> _Prompt_: For each record here, output an exact copy.

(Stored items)
§
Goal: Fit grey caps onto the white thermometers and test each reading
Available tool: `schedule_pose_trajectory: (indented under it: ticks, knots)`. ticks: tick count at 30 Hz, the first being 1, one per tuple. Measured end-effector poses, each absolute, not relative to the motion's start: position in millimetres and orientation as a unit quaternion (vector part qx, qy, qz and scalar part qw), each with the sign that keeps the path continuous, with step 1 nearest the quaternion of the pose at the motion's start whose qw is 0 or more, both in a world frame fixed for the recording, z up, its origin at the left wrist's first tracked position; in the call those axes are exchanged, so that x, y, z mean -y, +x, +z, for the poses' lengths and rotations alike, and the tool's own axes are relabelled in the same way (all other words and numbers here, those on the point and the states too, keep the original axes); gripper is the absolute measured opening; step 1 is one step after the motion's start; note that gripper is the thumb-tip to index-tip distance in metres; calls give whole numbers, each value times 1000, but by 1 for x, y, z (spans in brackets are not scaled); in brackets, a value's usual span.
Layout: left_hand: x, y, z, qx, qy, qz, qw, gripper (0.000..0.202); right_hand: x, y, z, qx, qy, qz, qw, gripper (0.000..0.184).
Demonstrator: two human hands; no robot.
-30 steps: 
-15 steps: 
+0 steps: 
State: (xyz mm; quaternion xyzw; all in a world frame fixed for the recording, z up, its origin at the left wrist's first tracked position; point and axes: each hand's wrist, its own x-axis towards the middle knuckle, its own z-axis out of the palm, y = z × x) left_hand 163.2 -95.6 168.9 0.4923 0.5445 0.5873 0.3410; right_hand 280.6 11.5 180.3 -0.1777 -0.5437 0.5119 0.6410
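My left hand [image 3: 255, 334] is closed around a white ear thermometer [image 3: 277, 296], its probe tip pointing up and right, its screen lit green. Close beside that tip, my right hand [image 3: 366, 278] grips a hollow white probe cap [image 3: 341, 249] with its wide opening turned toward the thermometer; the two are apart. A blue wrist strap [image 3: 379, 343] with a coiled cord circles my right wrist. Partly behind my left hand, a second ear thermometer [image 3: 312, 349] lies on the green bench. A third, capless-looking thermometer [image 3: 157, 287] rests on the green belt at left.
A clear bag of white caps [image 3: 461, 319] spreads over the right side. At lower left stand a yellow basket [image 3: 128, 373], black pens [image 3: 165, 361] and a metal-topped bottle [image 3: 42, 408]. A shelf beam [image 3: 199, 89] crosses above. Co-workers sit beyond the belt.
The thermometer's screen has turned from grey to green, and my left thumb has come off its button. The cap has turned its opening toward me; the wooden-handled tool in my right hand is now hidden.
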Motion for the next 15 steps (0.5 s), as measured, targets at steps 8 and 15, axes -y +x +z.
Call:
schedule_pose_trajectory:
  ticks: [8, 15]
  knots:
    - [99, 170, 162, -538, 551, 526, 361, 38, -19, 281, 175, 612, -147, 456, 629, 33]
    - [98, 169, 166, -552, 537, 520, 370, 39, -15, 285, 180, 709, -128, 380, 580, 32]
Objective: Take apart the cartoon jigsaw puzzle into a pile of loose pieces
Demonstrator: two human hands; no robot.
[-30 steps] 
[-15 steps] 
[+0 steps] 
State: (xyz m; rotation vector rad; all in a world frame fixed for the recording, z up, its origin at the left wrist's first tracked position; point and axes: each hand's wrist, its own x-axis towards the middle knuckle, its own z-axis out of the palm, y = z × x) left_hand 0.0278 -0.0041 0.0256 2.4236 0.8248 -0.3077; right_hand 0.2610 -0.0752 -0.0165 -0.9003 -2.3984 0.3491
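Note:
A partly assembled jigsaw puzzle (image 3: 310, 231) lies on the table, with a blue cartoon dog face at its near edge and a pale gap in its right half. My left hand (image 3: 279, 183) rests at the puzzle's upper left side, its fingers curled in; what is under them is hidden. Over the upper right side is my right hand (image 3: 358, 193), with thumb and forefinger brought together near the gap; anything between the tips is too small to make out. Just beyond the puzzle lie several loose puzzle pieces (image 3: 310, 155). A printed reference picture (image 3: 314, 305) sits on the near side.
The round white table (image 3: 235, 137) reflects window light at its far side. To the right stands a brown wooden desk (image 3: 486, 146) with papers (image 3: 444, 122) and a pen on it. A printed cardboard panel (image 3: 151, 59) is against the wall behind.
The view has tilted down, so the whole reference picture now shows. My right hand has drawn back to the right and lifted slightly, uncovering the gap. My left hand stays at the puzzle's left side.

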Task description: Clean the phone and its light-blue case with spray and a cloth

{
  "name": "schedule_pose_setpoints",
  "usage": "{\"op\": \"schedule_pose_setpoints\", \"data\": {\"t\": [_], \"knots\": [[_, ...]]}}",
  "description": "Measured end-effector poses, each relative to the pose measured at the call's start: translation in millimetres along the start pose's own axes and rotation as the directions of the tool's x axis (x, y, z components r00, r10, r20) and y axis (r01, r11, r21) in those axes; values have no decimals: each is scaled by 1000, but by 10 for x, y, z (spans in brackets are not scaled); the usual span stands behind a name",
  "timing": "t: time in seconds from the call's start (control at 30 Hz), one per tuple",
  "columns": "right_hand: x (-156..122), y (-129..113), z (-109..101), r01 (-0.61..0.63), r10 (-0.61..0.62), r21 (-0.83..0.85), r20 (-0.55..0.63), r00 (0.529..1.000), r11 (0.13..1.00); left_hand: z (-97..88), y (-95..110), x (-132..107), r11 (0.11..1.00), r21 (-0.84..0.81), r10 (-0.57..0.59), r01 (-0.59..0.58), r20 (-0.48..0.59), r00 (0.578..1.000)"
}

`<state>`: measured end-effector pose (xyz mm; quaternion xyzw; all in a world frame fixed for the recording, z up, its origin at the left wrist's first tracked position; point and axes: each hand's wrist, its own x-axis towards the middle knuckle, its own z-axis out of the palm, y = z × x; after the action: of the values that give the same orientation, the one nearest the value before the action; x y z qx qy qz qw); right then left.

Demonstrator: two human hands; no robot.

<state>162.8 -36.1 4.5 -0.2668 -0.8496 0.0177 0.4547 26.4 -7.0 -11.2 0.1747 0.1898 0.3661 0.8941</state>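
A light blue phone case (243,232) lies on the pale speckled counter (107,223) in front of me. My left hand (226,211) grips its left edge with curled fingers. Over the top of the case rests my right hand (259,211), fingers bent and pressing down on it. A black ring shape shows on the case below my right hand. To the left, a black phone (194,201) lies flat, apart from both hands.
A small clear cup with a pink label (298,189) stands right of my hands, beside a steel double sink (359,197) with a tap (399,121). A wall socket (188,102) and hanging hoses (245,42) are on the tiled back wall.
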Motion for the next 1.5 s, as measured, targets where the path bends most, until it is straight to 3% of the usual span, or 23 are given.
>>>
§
> _Output_:
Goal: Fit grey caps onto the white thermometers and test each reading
Available tool: `schedule_pose_trajectory: (indented under it: ticks, knots)`. ticks: tick count at 30 Hz, the first being 1, one per tuple. Measured end-effector poses, each absolute, not relative to the motion's start: position in millimetres and orientation as a unit quaternion (vector part qx, qy, qz and scalar part qw), each with the sign that keeps the path continuous, with step 1 nearest the quaternion of the pose at the motion's start whose qw is 0 or more, both in a world frame fixed for the recording, z up, its origin at the left wrist's first tracked position; in the call those axes are exchanged, so that x, y, z mean -y, +x, +z, for the poses' lengths and rotations alike, and the tool's own axes are relabelled in the same way (all other words and numbers here, those on the point and the states too, keep the original axes); gripper is the absolute measured opening; step 1 is one step after the motion's start; note that gripper is the thumb-tip to index-tip distance in metres; calls give whole numbers, each value times 1000, but by 1 for x, y, z (spans in brackets are not scaled); in brackets, a value's usual span.
Layout: left_hand: x, y, z, qx, qy, qz, qw, gripper (0.000..0.202); right_hand: x, y, z, qx, qy, qz, qw, gripper (0.000..0.184).
Demonstrator: two human hands; no robot.
-30 steps: 
-15 steps: 
+0 steps: 
State: (xyz mm; quaternion xyzw; all in a world frame fixed for the recording, z up, its origin at the left wrist's first tracked position; point and axes: each hand's wrist, its own x-axis towards the middle knuckle, its own z-axis out of the palm, y = z × x) left_hand 163.2 -95.6 168.9 0.4923 0.5445 0.5873 0.3410; right_hand 280.6 11.5 180.3 -0.1777 -0.5437 0.5119 0.6410
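My left hand [image 3: 255, 334] is closed around a white ear thermometer [image 3: 277, 296], its probe tip pointing up and right, its screen lit green. Close beside that tip, my right hand [image 3: 366, 278] grips a hollow white probe cap [image 3: 341, 249] with its wide opening turned toward the thermometer; the two are apart. A blue wrist strap [image 3: 379, 343] with a coiled cord circles my right wrist. Partly behind my left hand, a second ear thermometer [image 3: 312, 349] lies on the green bench. A third, capless-looking thermometer [image 3: 157, 287] rests on the green belt at left.
A clear bag of white caps [image 3: 461, 319] spreads over the right side. At lower left stand a yellow basket [image 3: 128, 373], black pens [image 3: 165, 361] and a metal-topped bottle [image 3: 42, 408]. A shelf beam [image 3: 199, 89] crosses above. Co-workers sit beyond the belt.
The thermometer's screen has turned from grey to green, and my left thumb has come off its button. The cap has turned its opening toward me; the wooden-handled tool in my right hand is now hidden.
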Motion for the next 15 steps (0.5 s), as measured, targets at steps 8 and 15, axes -y +x +z.
Call:
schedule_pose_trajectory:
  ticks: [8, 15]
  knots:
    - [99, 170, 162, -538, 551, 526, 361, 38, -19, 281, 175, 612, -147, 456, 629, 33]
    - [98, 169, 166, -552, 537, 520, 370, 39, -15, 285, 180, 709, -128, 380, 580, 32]
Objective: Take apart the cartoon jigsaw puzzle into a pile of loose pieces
Demonstrator: two human hands; no robot.
[-30 steps] 
[-15 steps] 
[+0 steps] 
State: (xyz m; rotation vector rad; all in a world frame fixed for the recording, z up, its origin at the left wrist's first tracked position; point and axes: each hand's wrist, its own x-axis towards the middle knuckle, its own z-axis out of the palm, y = z × x) left_hand 0.0278 -0.0041 0.0256 2.4236 0.8248 -0.3077; right_hand 0.2610 -0.0752 -0.0165 -0.9003 -2.3984 0.3491
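Note:
A partly assembled jigsaw puzzle (image 3: 310, 231) lies on the table, with a blue cartoon dog face at its near edge and a pale gap in its right half. My left hand (image 3: 279, 183) rests at the puzzle's upper left side, its fingers curled in; what is under them is hidden. Over the upper right side is my right hand (image 3: 358, 193), with thumb and forefinger brought together near the gap; anything between the tips is too small to make out. Just beyond the puzzle lie several loose puzzle pieces (image 3: 310, 155). A printed reference picture (image 3: 314, 305) sits on the near side.
The round white table (image 3: 235, 137) reflects window light at its far side. To the right stands a brown wooden desk (image 3: 486, 146) with papers (image 3: 444, 122) and a pen on it. A printed cardboard panel (image 3: 151, 59) is against the wall behind.
The view has tilted down, so the whole reference picture now shows. My right hand has drawn back to the right and lifted slightly, uncovering the gap. My left hand stays at the puzzle's left side.
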
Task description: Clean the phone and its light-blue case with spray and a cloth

{
  "name": "schedule_pose_setpoints",
  "usage": "{\"op\": \"schedule_pose_setpoints\", \"data\": {\"t\": [_], \"knots\": [[_, ...]]}}",
  "description": "Measured end-effector poses, each relative to the pose measured at the call's start: translation in millimetres along the start pose's own axes and rotation as the directions of the tool's x axis (x, y, z components r00, r10, r20) and y axis (r01, r11, r21) in those axes; values have no decimals: each is scaled by 1000, but by 10 for x, y, z (spans in brackets are not scaled); the usual span stands behind a name",
  "timing": "t: time in seconds from the call's start (control at 30 Hz), one per tuple",
  "columns": "right_hand: x (-156..122), y (-129..113), z (-109..101), r01 (-0.61..0.63), r10 (-0.61..0.62), r21 (-0.83..0.85), r20 (-0.55..0.63), r00 (0.529..1.000), r11 (0.13..1.00); left_hand: z (-97..88), y (-95..110), x (-132..107), r11 (0.11..1.00), r21 (-0.84..0.81), r10 (-0.57..0.59), r01 (-0.59..0.58), r20 (-0.48..0.59), r00 (0.578..1.000)"
}

`<state>`: measured end-effector pose (xyz mm; quaternion xyzw; all in a world frame fixed for the recording, z up, its origin at the left wrist's first tracked position; point and axes: each hand's wrist, its own x-axis towards the middle knuckle, its own z-axis out of the palm, y = z × x; after the action: of the values that give the same orientation, the one nearest the value before the action; x y z qx qy qz qw); right then left.

Demonstrator: two human hands; no robot.

<state>162.8 -36.1 4.5 -0.2668 -0.8496 0.0177 0.4547 26.4 -7.0 -11.2 0.1747 0.1898 0.3661 0.8941</state>
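A light blue phone case (243,232) lies on the pale speckled counter (107,223) in front of me. My left hand (226,211) grips its left edge with curled fingers. Over the top of the case rests my right hand (259,211), fingers bent and pressing down on it. A black ring shape shows on the case below my right hand. To the left, a black phone (194,201) lies flat, apart from both hands.
A small clear cup with a pink label (298,189) stands right of my hands, beside a steel double sink (359,197) with a tap (399,121). A wall socket (188,102) and hanging hoses (245,42) are on the tiled back wall.
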Motion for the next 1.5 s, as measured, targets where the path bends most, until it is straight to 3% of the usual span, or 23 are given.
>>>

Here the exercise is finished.